Financial markets have, of course, been underwritten by the Fed’s post-crisis monetary policies, which kept rates ultra-low and pumped massive injections of cheap liquidity into the financial system.
Those policies inflated financial and real estate assets to an extent that, before the market meltdown, they had arguably created financial bubbles in the US and elsewhere.
Trump’s tax cuts and increased spending, occurring as they did at a moment when the US economy was already performing strongly, forced the Fed to move more aggressively to pre-emptively head off the prospect that the US economy could overheat and generate a resurgence of inflation.
Since the mid-1980s, there has been a widespread (although not unanimous) view that it is important and useful to have a central bank that is largely independent of the government of the day.
The key responsibilities of most central banks, including our Reserve Bank, are maintaining price stability by targeting and containing inflation, pursuing full employment and protecting financial stability. The central banks are focused on their domestic economies rather than influences like financial markets, except to the extent that they might affect the real economy.

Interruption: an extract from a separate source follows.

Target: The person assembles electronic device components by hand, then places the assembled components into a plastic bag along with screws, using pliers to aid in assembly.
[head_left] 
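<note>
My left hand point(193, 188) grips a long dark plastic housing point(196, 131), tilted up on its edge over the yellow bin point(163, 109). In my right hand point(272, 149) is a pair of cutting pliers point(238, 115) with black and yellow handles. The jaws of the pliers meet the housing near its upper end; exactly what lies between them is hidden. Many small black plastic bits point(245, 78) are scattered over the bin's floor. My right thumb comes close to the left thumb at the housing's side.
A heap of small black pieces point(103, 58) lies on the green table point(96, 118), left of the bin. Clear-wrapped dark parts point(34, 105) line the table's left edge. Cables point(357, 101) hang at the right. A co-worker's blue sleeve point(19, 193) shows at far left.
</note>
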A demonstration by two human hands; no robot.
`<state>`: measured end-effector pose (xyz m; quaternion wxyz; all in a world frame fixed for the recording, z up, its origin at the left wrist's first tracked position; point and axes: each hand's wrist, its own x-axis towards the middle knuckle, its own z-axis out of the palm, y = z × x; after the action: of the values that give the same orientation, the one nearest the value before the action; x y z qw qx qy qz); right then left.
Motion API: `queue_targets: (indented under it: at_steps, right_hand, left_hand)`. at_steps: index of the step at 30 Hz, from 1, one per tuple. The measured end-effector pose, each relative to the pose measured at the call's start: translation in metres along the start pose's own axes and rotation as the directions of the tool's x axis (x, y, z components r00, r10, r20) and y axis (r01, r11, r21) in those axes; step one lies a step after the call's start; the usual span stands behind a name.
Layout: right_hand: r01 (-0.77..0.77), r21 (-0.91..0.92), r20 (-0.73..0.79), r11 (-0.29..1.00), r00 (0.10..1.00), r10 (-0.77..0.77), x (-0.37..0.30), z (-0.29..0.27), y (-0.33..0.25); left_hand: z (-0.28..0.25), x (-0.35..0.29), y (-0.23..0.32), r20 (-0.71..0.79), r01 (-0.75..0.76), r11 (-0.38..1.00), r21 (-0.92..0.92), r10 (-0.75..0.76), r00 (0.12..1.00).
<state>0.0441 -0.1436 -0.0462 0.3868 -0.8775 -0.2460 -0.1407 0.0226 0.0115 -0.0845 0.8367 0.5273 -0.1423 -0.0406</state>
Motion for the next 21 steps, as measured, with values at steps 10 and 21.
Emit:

Where politicians would want monetary policies to boost their popularity and prospects of re-election – Trump, until recently, had pointed to the booming stockmarket as an indicator of the success of his policies – the central banks have a longer-term perspective.
Where Trump, with his tax cuts and big spending increases, provided a pro-cyclical boost to an already strong economy, central banks tend to err on the side of counter-cyclicality, searching – with limited and quite blunt instruments - for that sweet spot where economic growth is neither too strong, risking inflation, nor too weak, threatening recession.
The Fed is trying to normalise US monetary policies after nearly a decade of unconventional policy measures. Financial markets that were inflated by its policies – that have relied on its ultra-cheap liquidity to underwrite their risks – were inevitably going to be deflated.
Even without Trump’s erratic style of governing, his trade policies and his assault on post-war global institutions and settings, it would have been a difficult and delicate process to normalise those monetary policy settings without causing severe financial market disruptions. Sacking the Fed chair wouldn’t obviate the need to move towards more conventional policy settings.